Aim of the task.
Output exactly the lines below, starting with the line that has "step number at" and going on through the line that has "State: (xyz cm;", both included, and no other lines.

Segment Open

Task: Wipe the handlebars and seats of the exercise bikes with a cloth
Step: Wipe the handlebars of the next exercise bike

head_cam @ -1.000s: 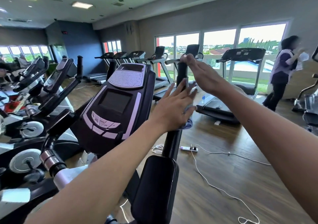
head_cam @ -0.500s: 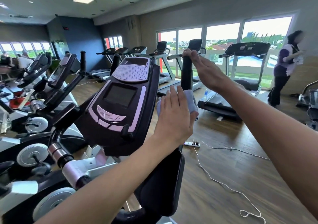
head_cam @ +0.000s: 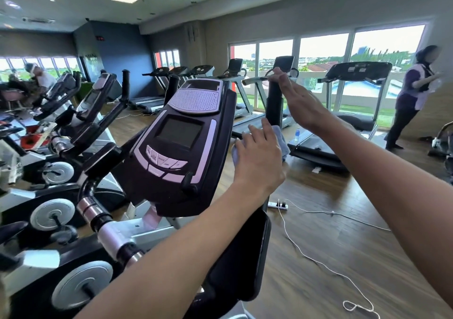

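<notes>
A black upright handlebar [head_cam: 274,109] rises just right of the exercise bike's dark console [head_cam: 181,144]. My left hand [head_cam: 259,157] presses a pale blue cloth [head_cam: 280,139] flat against the lower part of that bar, fingers straight. My right hand [head_cam: 294,98] rests on the bar's top end, fingers extended along it. The bike's other handlebar [head_cam: 172,85] stands behind the console. No seat is in view.
More exercise bikes [head_cam: 81,122] stand in a row at the left. Treadmills [head_cam: 353,112] line the windows ahead. A person [head_cam: 411,98] stands at the far right. A power strip [head_cam: 278,205] and white cable [head_cam: 318,260] lie on the wooden floor.
My left hand with the cloth has slid down the handlebar and the cloth now shows past my fingers. My right hand stays at the bar's top. The view has shifted slightly.
</notes>
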A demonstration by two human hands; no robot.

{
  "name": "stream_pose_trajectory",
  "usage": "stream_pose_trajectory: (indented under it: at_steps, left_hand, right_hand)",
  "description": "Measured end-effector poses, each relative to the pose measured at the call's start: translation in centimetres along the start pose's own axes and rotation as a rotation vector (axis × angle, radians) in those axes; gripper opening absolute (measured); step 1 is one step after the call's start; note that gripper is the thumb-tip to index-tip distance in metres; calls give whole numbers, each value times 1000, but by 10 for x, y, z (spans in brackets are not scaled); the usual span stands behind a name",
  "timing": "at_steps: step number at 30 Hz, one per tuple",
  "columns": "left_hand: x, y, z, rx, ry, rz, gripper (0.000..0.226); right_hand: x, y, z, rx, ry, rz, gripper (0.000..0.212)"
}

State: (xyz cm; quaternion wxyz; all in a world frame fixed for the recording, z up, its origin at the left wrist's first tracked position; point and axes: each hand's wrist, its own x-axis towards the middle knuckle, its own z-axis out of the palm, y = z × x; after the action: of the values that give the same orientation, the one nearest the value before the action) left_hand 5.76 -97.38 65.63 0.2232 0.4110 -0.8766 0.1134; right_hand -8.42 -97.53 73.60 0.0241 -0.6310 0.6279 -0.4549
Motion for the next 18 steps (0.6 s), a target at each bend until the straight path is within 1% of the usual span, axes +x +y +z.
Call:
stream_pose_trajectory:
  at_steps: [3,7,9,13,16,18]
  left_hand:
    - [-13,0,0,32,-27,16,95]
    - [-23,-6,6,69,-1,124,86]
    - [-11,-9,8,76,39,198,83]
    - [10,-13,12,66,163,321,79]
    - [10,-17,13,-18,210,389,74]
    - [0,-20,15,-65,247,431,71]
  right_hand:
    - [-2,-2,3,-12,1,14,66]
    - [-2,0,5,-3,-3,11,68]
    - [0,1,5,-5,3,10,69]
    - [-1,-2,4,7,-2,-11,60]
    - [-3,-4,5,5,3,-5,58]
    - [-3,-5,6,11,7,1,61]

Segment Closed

Response.
  "timing": "at_steps: step number at 30 Hz, one per tuple",
  "columns": "left_hand: x, y, z, rx, ry, rz, gripper (0.000..0.226); right_hand: x, y, z, rx, ry, rz, gripper (0.000..0.212)"
}

State: (xyz cm; quaternion wxyz; all in a world frame fixed for the recording, z up, its origin at the left wrist's first tracked position; point and axes: each hand's wrist, its own x-axis towards the middle knuckle, its own z-axis out of the palm, y = z × x; after the action: of the values that give the same orientation, the one nearest the value before the action) left_hand 5.76 -97.38 65.63 0.2232 0.4110 -0.8766 0.1134; right_hand -8.42 -97.53 73.60 0.0241 -0.6310 0.6279 -0.4549

The exercise has nothing more to it.